▶ **What to do**: Each entry is to be transcribed exactly, with nothing added or dropped.

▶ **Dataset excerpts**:
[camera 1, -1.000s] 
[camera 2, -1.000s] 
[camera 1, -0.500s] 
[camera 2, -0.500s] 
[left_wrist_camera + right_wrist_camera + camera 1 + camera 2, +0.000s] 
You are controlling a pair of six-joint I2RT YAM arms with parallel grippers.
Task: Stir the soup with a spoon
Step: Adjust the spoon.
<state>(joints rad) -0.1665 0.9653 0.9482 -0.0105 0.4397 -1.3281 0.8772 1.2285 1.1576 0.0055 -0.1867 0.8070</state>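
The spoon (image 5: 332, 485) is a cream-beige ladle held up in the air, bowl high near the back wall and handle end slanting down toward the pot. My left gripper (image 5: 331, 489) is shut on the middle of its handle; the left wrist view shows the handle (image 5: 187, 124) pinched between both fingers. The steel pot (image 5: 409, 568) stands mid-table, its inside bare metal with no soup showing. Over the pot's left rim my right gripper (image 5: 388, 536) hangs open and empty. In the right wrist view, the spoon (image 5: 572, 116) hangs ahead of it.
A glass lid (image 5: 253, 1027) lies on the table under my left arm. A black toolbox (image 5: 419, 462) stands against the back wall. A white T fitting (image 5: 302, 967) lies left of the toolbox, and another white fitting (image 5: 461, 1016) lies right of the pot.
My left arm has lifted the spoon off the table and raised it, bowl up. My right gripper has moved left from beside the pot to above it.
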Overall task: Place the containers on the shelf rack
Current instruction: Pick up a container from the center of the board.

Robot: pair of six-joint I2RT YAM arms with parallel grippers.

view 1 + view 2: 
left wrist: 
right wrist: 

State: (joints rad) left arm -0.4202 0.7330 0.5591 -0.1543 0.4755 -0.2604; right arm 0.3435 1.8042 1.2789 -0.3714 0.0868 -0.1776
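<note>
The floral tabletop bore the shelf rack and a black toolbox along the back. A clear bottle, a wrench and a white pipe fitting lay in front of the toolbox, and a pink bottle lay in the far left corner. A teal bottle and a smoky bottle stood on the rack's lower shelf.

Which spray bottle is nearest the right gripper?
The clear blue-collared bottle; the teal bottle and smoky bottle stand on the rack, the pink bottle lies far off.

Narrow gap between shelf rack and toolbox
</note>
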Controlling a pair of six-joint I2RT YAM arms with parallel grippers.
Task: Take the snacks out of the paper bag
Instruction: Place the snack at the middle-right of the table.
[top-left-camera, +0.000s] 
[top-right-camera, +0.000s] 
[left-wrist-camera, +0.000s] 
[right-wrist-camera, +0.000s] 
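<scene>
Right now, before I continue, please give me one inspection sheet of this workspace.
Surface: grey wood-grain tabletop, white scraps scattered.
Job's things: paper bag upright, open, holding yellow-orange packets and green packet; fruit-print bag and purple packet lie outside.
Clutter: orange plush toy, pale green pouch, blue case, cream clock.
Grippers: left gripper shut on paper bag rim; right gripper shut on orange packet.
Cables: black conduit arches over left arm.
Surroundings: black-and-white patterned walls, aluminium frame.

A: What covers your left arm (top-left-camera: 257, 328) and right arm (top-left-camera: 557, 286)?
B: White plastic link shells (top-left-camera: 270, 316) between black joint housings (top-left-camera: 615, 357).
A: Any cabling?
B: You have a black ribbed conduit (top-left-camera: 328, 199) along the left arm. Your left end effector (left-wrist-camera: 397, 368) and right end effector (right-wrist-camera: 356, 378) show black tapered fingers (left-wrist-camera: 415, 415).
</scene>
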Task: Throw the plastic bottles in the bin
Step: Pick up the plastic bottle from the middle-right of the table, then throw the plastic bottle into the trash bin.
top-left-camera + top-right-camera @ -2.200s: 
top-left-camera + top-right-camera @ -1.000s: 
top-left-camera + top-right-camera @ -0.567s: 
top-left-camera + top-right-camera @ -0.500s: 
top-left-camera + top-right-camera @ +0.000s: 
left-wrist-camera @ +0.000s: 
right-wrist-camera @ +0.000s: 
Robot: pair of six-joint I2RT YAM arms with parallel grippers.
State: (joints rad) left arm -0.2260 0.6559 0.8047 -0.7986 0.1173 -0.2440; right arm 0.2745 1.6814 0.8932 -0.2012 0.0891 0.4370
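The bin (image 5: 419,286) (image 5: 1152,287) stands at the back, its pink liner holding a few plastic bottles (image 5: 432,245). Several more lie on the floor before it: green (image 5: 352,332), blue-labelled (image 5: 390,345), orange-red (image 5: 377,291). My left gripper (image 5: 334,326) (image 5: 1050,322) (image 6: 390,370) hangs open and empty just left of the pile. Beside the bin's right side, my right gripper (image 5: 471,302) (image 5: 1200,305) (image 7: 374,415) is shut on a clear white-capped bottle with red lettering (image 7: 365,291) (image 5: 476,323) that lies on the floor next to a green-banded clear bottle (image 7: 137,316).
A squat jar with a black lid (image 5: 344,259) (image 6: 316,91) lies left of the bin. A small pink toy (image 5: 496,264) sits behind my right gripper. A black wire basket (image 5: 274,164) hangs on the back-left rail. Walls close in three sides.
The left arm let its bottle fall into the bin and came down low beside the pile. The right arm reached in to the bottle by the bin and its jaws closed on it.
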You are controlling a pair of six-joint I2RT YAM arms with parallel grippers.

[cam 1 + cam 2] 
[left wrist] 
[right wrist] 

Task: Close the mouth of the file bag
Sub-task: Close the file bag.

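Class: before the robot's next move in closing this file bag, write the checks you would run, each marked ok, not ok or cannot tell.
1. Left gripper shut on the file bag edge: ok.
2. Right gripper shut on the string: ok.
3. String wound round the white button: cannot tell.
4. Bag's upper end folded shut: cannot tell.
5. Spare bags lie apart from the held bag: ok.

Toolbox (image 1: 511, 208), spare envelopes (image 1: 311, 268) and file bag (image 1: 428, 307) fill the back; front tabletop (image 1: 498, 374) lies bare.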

▶ **Answer to the exercise**:
[camera 1, -1.000s] 
[camera 2, -1.000s] 
[camera 1, -0.500s] 
[camera 2, -0.500s] 
[left_wrist_camera + right_wrist_camera + camera 1 + camera 2, +0.000s] 
You are controlling a pair of six-joint I2RT YAM arms with parallel grippers.
Task: Stir the soup with a spoon
Step: Adjust the spoon.
<state>(joints rad) -0.1665 0.9653 0.9482 -0.0105 0.4397 -1.3281 0.8772 1.2285 1.1576 0.0055 -0.1867 0.8070</state>
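The spoon (image 5: 332, 485) is a cream-beige ladle held up in the air, bowl high near the back wall and handle end slanting down toward the pot. My left gripper (image 5: 331, 489) is shut on the middle of its handle; the left wrist view shows the handle (image 5: 187, 124) pinched between both fingers. The steel pot (image 5: 409, 568) stands mid-table, its inside bare metal with no soup showing. Over the pot's left rim my right gripper (image 5: 388, 536) hangs open and empty. In the right wrist view, the spoon (image 5: 572, 116) hangs ahead of it.
A glass lid (image 5: 253, 1027) lies on the table under my left arm. A black toolbox (image 5: 419, 462) stands against the back wall. A white T fitting (image 5: 302, 967) lies left of the toolbox, and another white fitting (image 5: 461, 1016) lies right of the pot.
My left arm has lifted the spoon off the table and raised it, bowl up. My right gripper has moved left from beside the pot to above it.
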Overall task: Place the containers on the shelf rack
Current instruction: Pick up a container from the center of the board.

Robot: pair of six-joint I2RT YAM arms with parallel grippers.

view 1 + view 2: 
left wrist: 
right wrist: 

State: (joints rad) left arm -0.4202 0.7330 0.5591 -0.1543 0.4755 -0.2604; right arm 0.3435 1.8042 1.2789 -0.3714 0.0868 -0.1776
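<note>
The floral tabletop bore the shelf rack and a black toolbox along the back. A clear bottle, a wrench and a white pipe fitting lay in front of the toolbox, and a pink bottle lay in the far left corner. A teal bottle and a smoky bottle stood on the rack's lower shelf.

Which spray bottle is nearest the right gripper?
The clear blue-collared bottle; the teal bottle and smoky bottle stand on the rack, the pink bottle lies far off.

Narrow gap between shelf rack and toolbox
</note>
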Controlling a pair of six-joint I2RT YAM arms with parallel grippers.
Task: Take the snacks out of the paper bag
Instruction: Place the snack at the middle-right of the table.
[top-left-camera, +0.000s] 
[top-right-camera, +0.000s] 
[left-wrist-camera, +0.000s] 
[right-wrist-camera, +0.000s] 
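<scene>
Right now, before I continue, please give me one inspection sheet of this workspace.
Surface: grey wood-grain tabletop, white scraps scattered.
Job's things: paper bag upright, open, holding yellow-orange packets and green packet; fruit-print bag and purple packet lie outside.
Clutter: orange plush toy, pale green pouch, blue case, cream clock.
Grippers: left gripper shut on paper bag rim; right gripper shut on orange packet.
Cables: black conduit arches over left arm.
Surroundings: black-and-white patterned walls, aluminium frame.

A: What covers your left arm (top-left-camera: 257, 328) and right arm (top-left-camera: 557, 286)?
B: White plastic link shells (top-left-camera: 270, 316) between black joint housings (top-left-camera: 615, 357).
A: Any cabling?
B: You have a black ribbed conduit (top-left-camera: 328, 199) along the left arm. Your left end effector (left-wrist-camera: 397, 368) and right end effector (right-wrist-camera: 356, 378) show black tapered fingers (left-wrist-camera: 415, 415).
</scene>
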Task: Throw the plastic bottles in the bin
Step: Pick up the plastic bottle from the middle-right of the table, then throw the plastic bottle into the trash bin.
top-left-camera + top-right-camera @ -2.200s: 
top-left-camera + top-right-camera @ -1.000s: 
top-left-camera + top-right-camera @ -0.567s: 
top-left-camera + top-right-camera @ -0.500s: 
top-left-camera + top-right-camera @ +0.000s: 
left-wrist-camera @ +0.000s: 
right-wrist-camera @ +0.000s: 
Robot: pair of six-joint I2RT YAM arms with parallel grippers.
State: (joints rad) left arm -0.2260 0.6559 0.8047 -0.7986 0.1173 -0.2440; right arm 0.2745 1.6814 0.8932 -0.2012 0.0891 0.4370
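The bin (image 5: 419,286) (image 5: 1152,287) stands at the back, its pink liner holding a few plastic bottles (image 5: 432,245). Several more lie on the floor before it: green (image 5: 352,332), blue-labelled (image 5: 390,345), orange-red (image 5: 377,291). My left gripper (image 5: 334,326) (image 5: 1050,322) (image 6: 390,370) hangs open and empty just left of the pile. Beside the bin's right side, my right gripper (image 5: 471,302) (image 5: 1200,305) (image 7: 374,415) is shut on a clear white-capped bottle with red lettering (image 7: 365,291) (image 5: 476,323) that lies on the floor next to a green-banded clear bottle (image 7: 137,316).
A squat jar with a black lid (image 5: 344,259) (image 6: 316,91) lies left of the bin. A small pink toy (image 5: 496,264) sits behind my right gripper. A black wire basket (image 5: 274,164) hangs on the back-left rail. Walls close in three sides.
The left arm let its bottle fall into the bin and came down low beside the pile. The right arm reached in to the bottle by the bin and its jaws closed on it.
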You are controlling a pair of six-joint I2RT YAM arms with parallel grippers.

[cam 1 + cam 2] 
[left wrist] 
[right wrist] 

Task: Close the mouth of the file bag
Sub-task: Close the file bag.

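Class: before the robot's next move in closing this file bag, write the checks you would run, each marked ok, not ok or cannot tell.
1. Left gripper shut on the file bag edge: ok.
2. Right gripper shut on the string: ok.
3. String wound round the white button: cannot tell.
4. Bag's upper end folded shut: cannot tell.
5. Spare bags lie apart from the held bag: ok.

Toolbox (image 1: 511, 208), spare envelopes (image 1: 311, 268) and file bag (image 1: 428, 307) fill the back; front tabletop (image 1: 498, 374) lies bare.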

This exercise requires no further output.